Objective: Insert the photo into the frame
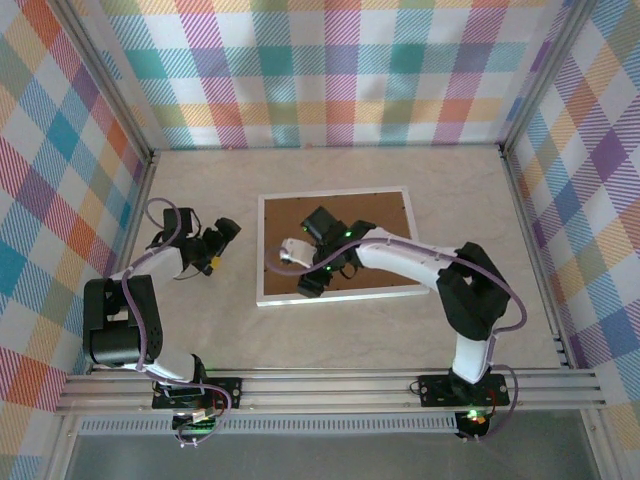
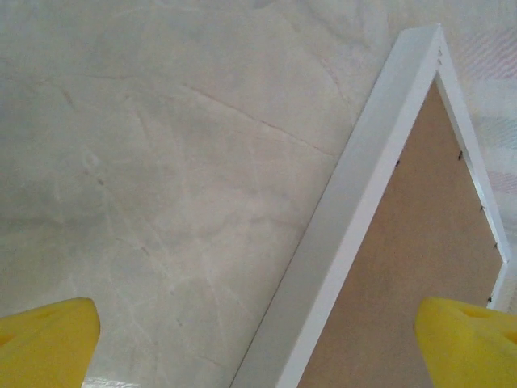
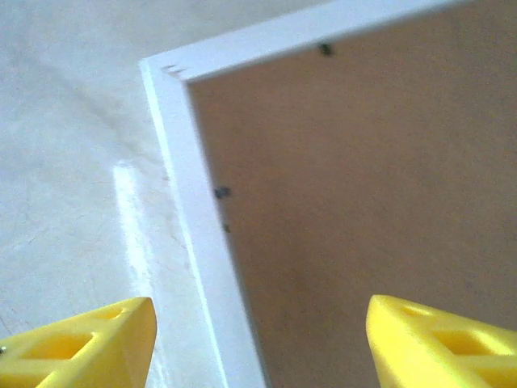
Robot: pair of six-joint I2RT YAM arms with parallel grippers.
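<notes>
Two grippers work this table, one on each of the two arms bolted at the near edge. The left gripper (image 1: 222,247) hovers over the bare table (image 1: 400,170) just left of the frame, its two yellow fingertips (image 2: 44,339) spread wide with nothing between them. The right gripper (image 1: 297,255) reaches in from the right over the left part of the frame, jaws likewise apart and empty, and both of its yellow fingertips (image 3: 89,347) show in its wrist view. The one frame (image 1: 340,297) lies flat, back up, at the table's middle. A single brown backing board (image 1: 380,215) fills it inside the thin white border. Three small dark tabs (image 3: 220,192) show along the inner edge in the right wrist view. Plaid walls (image 1: 330,80) close the far side.
</notes>
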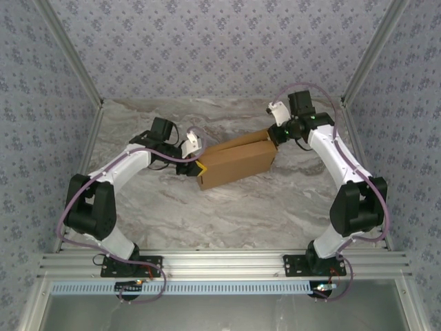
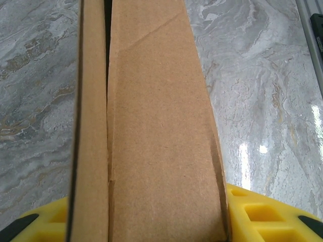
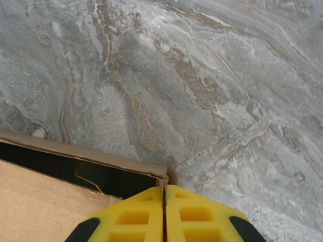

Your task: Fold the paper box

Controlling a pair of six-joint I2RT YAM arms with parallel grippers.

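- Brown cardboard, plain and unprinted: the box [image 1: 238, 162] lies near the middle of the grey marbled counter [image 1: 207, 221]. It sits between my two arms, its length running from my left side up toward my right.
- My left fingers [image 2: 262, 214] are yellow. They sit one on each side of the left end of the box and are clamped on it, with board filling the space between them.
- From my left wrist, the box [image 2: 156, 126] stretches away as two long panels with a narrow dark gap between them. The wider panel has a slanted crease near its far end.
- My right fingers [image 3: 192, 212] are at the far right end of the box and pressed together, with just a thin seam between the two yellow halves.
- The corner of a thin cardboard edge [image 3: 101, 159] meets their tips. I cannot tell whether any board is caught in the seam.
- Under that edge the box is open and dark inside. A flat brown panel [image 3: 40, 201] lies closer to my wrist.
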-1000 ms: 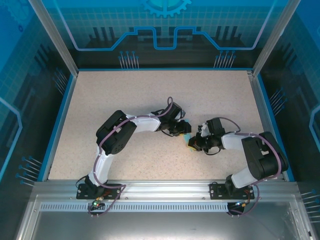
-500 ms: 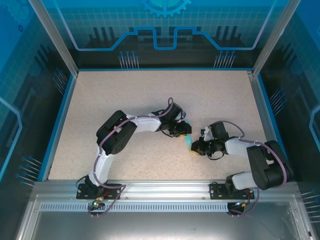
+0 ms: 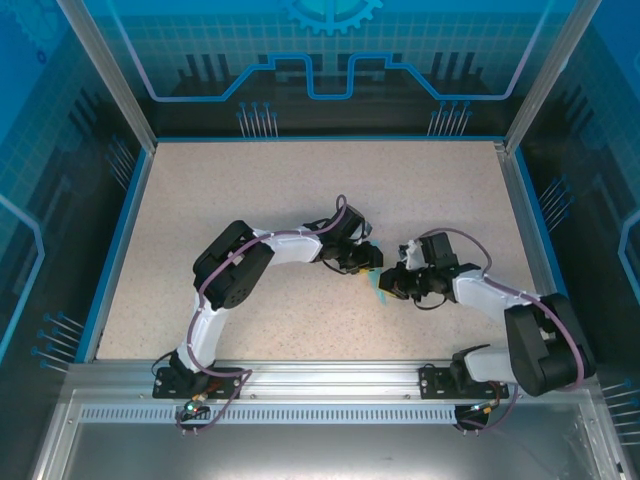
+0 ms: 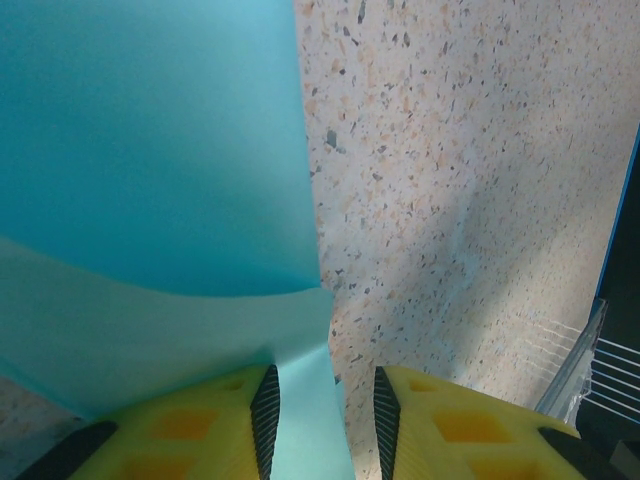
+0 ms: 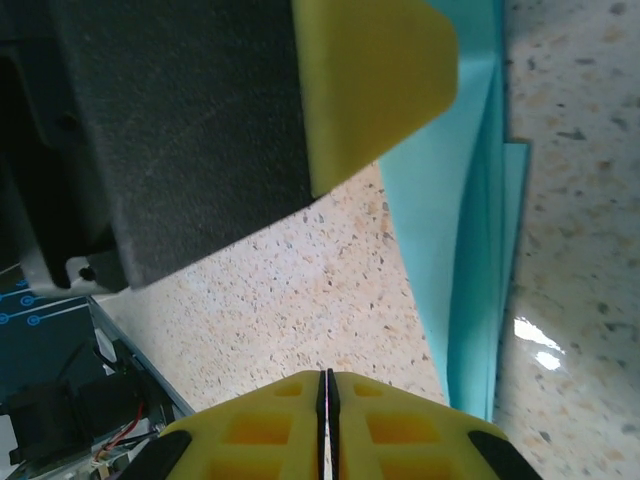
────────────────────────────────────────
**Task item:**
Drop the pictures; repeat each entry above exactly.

**Answer area:**
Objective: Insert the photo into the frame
Robot: pair of six-joint I2RT YAM arms with parallel grippers.
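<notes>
Two grippers work this table, one on each of the two arms bolted at the near edge. The left gripper (image 1: 222,247) hovers over the bare table (image 1: 400,170) just left of the frame, its two yellow fingertips (image 2: 44,339) spread wide with nothing between them. The right gripper (image 1: 297,255) reaches in from the right over the left part of the frame, jaws likewise apart and empty, and both of its yellow fingertips (image 3: 89,347) show in its wrist view. The one frame (image 1: 340,297) lies flat, back up, at the table's middle. A single brown backing board (image 1: 380,215) fills it inside the thin white border. Three small dark tabs (image 3: 220,192) show along the inner edge in the right wrist view. Plaid walls (image 1: 330,80) close the far side.
</notes>
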
Your task: Fold the paper box

Controlling a pair of six-joint I2RT YAM arms with parallel grippers.

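- Brown cardboard, plain and unprinted: the box [image 1: 238, 162] lies near the middle of the grey marbled counter [image 1: 207, 221]. It sits between my two arms, its length running from my left side up toward my right.
- My left fingers [image 2: 262, 214] are yellow. They sit one on each side of the left end of the box and are clamped on it, with board filling the space between them.
- From my left wrist, the box [image 2: 156, 126] stretches away as two long panels with a narrow dark gap between them. The wider panel has a slanted crease near its far end.
- My right fingers [image 3: 192, 212] are at the far right end of the box and pressed together, with just a thin seam between the two yellow halves.
- The corner of a thin cardboard edge [image 3: 101, 159] meets their tips. I cannot tell whether any board is caught in the seam.
- Under that edge the box is open and dark inside. A flat brown panel [image 3: 40, 201] lies closer to my wrist.
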-1000 ms: 
-500 ms: 
+0 ms: 
+0 ms: 
+0 ms: 

No more output is expected.